Skocz do zawartości

[rower] Romet 29er, czyli pretekst do dyskusji o stali


Wiewiór

Rekomendowane odpowiedzi

  • Mod Team
A do czego sie-ja pytam. Ram w Polszcze, suport w JuKejowie. Ale i tak moglbym sobie dokrecac ile wlezie. Jak luz to luz...

No widzisz-jakoś nie skojarzyłem faktu pewnej różnicy w czasoprzestrzeni miski i mufy. A co do luzu-ciężko wytłumaczyc "pisemnie"-nieważne.

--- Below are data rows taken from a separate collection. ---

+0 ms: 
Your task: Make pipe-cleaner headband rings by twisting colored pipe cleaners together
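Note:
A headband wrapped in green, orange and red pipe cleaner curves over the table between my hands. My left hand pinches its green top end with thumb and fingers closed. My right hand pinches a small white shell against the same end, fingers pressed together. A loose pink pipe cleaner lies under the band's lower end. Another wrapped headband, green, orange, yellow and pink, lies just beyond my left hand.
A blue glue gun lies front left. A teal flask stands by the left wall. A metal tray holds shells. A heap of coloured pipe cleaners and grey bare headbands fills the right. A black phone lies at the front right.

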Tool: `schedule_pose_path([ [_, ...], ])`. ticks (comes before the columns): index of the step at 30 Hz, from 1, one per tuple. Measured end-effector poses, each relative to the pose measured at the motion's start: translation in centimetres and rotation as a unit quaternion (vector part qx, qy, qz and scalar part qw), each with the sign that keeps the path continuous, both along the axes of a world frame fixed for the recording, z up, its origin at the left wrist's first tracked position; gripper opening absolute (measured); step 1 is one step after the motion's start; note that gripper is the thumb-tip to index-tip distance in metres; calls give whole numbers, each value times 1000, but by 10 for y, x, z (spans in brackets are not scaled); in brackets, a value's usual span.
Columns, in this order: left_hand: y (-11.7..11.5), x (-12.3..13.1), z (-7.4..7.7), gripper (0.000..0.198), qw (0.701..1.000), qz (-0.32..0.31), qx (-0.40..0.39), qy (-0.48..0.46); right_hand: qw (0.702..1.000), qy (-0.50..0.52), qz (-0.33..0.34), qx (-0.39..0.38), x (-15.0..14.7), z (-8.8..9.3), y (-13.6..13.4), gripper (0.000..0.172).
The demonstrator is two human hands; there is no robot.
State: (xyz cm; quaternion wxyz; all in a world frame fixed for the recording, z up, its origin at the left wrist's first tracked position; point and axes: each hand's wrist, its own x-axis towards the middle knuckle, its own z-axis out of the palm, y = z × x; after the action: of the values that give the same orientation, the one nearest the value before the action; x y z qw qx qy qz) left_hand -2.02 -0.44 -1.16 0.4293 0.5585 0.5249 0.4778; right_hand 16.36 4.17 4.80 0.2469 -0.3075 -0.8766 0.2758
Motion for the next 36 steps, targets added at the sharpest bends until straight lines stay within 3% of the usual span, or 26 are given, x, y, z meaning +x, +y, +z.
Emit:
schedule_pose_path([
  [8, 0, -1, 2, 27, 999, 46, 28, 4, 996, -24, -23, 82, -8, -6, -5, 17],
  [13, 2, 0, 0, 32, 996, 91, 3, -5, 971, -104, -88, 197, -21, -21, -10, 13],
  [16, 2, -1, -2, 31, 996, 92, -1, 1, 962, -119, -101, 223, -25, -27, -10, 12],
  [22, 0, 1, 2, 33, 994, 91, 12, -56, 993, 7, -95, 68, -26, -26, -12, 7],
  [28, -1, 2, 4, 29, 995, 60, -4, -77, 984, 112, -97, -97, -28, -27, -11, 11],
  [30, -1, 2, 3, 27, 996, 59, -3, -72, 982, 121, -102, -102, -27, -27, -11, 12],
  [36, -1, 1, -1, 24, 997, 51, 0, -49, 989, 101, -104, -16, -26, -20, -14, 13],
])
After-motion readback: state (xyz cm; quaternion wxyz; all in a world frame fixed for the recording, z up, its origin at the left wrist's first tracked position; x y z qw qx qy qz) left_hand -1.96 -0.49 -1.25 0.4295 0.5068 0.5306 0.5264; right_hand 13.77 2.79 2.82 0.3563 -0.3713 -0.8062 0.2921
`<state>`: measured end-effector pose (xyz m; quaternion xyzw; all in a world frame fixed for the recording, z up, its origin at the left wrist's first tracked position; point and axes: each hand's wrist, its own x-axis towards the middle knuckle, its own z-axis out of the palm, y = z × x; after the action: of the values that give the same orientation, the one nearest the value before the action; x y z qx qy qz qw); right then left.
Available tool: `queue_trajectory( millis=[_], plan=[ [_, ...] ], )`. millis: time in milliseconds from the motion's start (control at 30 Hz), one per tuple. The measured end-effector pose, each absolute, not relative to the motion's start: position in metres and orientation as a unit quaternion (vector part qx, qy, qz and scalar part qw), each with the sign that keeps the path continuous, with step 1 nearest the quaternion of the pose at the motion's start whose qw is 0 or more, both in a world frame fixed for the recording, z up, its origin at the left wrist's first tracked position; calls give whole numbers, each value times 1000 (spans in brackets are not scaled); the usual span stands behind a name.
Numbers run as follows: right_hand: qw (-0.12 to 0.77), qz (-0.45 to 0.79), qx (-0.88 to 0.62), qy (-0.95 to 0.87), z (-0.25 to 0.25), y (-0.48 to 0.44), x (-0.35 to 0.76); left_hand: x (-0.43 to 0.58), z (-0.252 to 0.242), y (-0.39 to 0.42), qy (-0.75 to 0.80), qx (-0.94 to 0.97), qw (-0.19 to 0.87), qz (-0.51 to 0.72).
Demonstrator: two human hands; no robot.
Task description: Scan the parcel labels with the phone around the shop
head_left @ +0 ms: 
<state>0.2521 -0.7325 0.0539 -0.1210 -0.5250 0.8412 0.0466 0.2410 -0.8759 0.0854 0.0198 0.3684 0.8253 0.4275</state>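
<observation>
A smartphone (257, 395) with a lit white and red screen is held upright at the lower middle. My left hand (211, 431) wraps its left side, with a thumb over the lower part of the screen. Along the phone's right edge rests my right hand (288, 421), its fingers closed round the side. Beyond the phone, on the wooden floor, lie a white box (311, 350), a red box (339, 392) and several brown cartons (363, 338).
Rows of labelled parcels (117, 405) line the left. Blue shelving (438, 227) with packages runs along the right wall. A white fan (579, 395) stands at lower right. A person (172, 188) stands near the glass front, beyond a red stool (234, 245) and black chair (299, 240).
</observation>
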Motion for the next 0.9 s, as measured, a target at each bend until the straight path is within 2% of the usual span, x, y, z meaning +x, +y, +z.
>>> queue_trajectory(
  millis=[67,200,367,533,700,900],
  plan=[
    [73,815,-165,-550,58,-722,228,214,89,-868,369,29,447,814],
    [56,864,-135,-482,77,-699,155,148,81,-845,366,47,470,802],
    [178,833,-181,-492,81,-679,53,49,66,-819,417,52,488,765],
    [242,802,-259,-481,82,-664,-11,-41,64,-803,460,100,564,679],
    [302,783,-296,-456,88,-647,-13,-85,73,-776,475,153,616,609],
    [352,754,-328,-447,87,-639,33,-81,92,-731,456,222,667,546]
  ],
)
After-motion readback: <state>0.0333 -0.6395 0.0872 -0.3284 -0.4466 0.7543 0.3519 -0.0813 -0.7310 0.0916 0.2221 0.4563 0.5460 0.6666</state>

Sprawdzone na szybko w piwnicy-fakt octalinki I i II (czemu II?) mają 31mm. Ale już BB-UN51 (stary LX) ma rzeczone 30mm (rdza nie dotarła do napisu un51). Idąc dalej z czołówką i szperając w czeluściach wynalazłem (prawdopodobnie) lewą miskę XT o 30mm średnicy wewnętrznej. Wersja -czarna anoda, bez kołnierza zewnętrznego. Czy od 68/73-Bóg raczy wiedziec. Z tym, że jak wspomniałem-jeśli to np 68 a nie ma kołnierza miska wkręci się o te (załóżmy) 5mm w środek suportu -ale działac powinna. Jest jeszcze drobne "ale"-micha ma od strony "środka" (czyli gwintu) ścięte około 3-4mm (nie pytajcie czemu-za cholerę nie wiem). Do Trójmiasta złom wysłac mogę bo koszt żaden, ale przy okazji podejdę jutro do "znajomego serwisu" i poszperam u nich. Chyba, że Król Złoty Malinowy Kazafaza XXVI mnie wyswobodzi z "koleżeńskiego obowiązku".

 

Prawdą jest, że mając znajomych w 3mieście spac było by gdzie a i terenów Waszych nie widziałem. A i terenów tamtych nie znam inaczej niż z mitów podań i wieczornych bajań "kolegów Kaszub" (prawidłowa odmiana Grabarz?). Nie góry to i nie jesień ale poczekam co powie jeszcze reszta.

 

ave koło

 

Ps:Co by nie obrażac niczyich zakątków - pochodne Olierdowych Stron najbardziej mnie kuszą (a mam tam taki jeden niedokończony szlak graniczny).

Odnośnik do komentarza
Udostępnij na innych stronach

Jakbyście widzieli co dziś na sarnie wyprawiałem...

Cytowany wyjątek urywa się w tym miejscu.